Setelah acara selametan usai dilaksanakan, para pekerja, wong soyo, shohibul hajah dan tokoh pemuka masyarakat kembali pada acara intinya yakni memasang kudo-kudo dan seperangkat sesaji lainnya seperti seikat padi, tebu, sebuah kelapa tua, setangkup buah pisang (dua tudung pisang) raja, bendera merah putih dan satu wadah beras penuh yang seluruhnya disusun rapi dan diletakkan di salah satu sudut atap rumah, pemasangan ini dilakukan oleh shohibul hajjah dan dibantu oleh orang-orang yang sudah ahli dalam hal ini. Budaya Jawa memahami kepercayaan pada berbagai macam roh yang dapat menimbulkan musibah, bahaya, kecelakaan, atau penyakit apabila mereka dibuat marah karena mengganggunya atau penganutnya tidak berhatihati.[9] Untuk menangkal semua itu, orang Jawa kejawen memberi sesajen dalam berbagai moment yang dianggap penting dalam kehidupannya, yang dipercaya dapat menghindarkan manusia dari berbagai hal yang tidak diinginkan. Setelah pemasangan sesaji ritual kudo-kudo hari berikutnya mulai dipasang pilar-pilar atap rumah yang mana salah satu pilar tersebut dibungkus dengan kain kafan (kain putih) yang bertuliskan “do’a nur buat” dan ayat kursi” dan didalamnya diletakkan sebuah paku emas yang ditancapkan. Dan dilanjutkan pembangunannya kembali yaitu dengan penataan genting-genting rumah.Do’a Nur Buat yaitu do’a perlindungan dari segalah kejahatan seperti sihir, santet, dan lain sebagainya. Setelah segeralah sesaji dan seluruh prosesi sudah terlaksana dan rumah sudah berdiri lengkap beserta atap-atapnya, maka selesai pula acara ritual tersebut dan rumah sudah siap untuk dihuni.\

C. Perangkat dan Pranata Sesaji
Bagi orang Jawa, dunia mengandung simbolisme, dan melalui simbolsimbol inilah seseorang merenungkan kondisi manusia dan berkomunikasi  dengan Tuhan. Adaya ritual pasang kudo-kudo tersebut merupakan salah satu dari budaya masyarakat yang penuh dengan simbol-simbol. Sebagai mahkluk yang berbudaya, segala tindakan-tindakan manusia baik tingkah laku, bahasa,ilmu pengetahuan maupun religinya selalu diwarnai dengan simbolisme yaitu suatu tata pemikiran atau paham yang menekankan atau mengikuti pola-pola yang mendasarkan diri kepada simbol-simbol. Simbolisme selain menonjol perananya dalam hal religi juga menonjol peranannya dalam hal tradisi atau adat istiadat. Dalam hal ini simbolisme dapat dilihat dalam upacara-upacara adat yang dilaksanakan oleh masyarakat yang merupakan warisan turun temurun dari generasi yang tua ke generasi berikutnya yang lebih muda.

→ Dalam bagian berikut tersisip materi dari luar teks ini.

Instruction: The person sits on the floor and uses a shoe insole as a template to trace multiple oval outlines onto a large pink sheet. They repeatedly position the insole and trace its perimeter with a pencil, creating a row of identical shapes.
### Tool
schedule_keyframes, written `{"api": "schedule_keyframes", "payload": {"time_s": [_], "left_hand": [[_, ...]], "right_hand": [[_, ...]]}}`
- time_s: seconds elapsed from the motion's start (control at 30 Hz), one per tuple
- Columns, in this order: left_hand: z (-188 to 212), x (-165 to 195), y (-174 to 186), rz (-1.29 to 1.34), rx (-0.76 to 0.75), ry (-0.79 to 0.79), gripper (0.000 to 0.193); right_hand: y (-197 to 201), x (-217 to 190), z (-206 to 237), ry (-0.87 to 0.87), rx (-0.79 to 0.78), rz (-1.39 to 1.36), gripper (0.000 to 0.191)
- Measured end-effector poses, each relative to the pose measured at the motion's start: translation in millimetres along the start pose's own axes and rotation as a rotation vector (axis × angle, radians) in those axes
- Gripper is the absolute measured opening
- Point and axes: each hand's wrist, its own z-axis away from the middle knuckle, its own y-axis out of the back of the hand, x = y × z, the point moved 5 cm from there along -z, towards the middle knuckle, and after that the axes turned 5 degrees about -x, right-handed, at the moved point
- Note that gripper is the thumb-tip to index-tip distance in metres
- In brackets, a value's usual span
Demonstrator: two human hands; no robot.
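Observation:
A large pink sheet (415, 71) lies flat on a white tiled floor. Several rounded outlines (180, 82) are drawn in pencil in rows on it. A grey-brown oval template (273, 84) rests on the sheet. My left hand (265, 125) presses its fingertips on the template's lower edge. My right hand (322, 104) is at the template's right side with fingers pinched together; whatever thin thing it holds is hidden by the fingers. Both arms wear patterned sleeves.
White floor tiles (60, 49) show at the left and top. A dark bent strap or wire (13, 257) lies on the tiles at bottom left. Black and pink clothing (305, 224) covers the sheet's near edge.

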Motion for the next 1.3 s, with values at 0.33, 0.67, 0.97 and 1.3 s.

Pandangan Durkheim mengenai makna dan fungsi ritual dalam masyarakat sebagai suatu aktifitas untuk mengembalikan kesatuan masyarakat mengilhami para antropolog untuk menerapkan pandangan ritual sebagai simbol.[10]Terlepas dari perlu atau tidaknya suatu ritual digelar, yang  jelas untuk memahami ubo rampe atau perlengkapan sajen upacaranya saja masyarakat zaman sekarang banyak yang tidak tahu. Bahkan tidak sedikit orang menilai munculnya ubo rampe sajen dalam sebuah ritual Jawa justru dianggap sebagai pemuja setan. Meslipun tidak sedikit pula yang menepis bahwa ubo rampe justru menjadi manifestasi rasa syukur atau perlambangan suatu permohonan kepada Tuhan Yang Maha Esa. Sebagaimana sering kita temui, ketika akan melaksanakan suatu kegiatan atau ritual, terutama kegiatan yang penting dan telah menjadi adat istiadat masyarakat perlu dipersiapkan adanya sesuatu sebagai perlengkapannya terlebih dahulu. Semua ini dimaksudkan agar kegiatan yang dapat berjalan lancar dan dapat mencapai tujuan yang diinginkan. Adapun perlengkapan dan pranata sesaji yang digunakan dalam selametan antara lain:[11]
a.       Empat bubur, yang dua diantaranya bubur merah dicampur sedikit bubur putih dan dua lainnya yaitu bubur putih dicampur sedikit bubur merah, yang disebut dengan “Bubur Sengkala”. Bubur ini disediakan sebagai sesaji ketika melaksanakan selametan, fungsinya sebagai penolak balak
b.      atau penolak terhadap musibah yang kelak mungkin akan menimpah. Bubur ini disajikan dengan posisi berjajar dan searah dengan maksud agar perjalanan hidup penghuni rumah tersebut berjalan dengan lancar dan lurus serta tidak ada arah yang melintang.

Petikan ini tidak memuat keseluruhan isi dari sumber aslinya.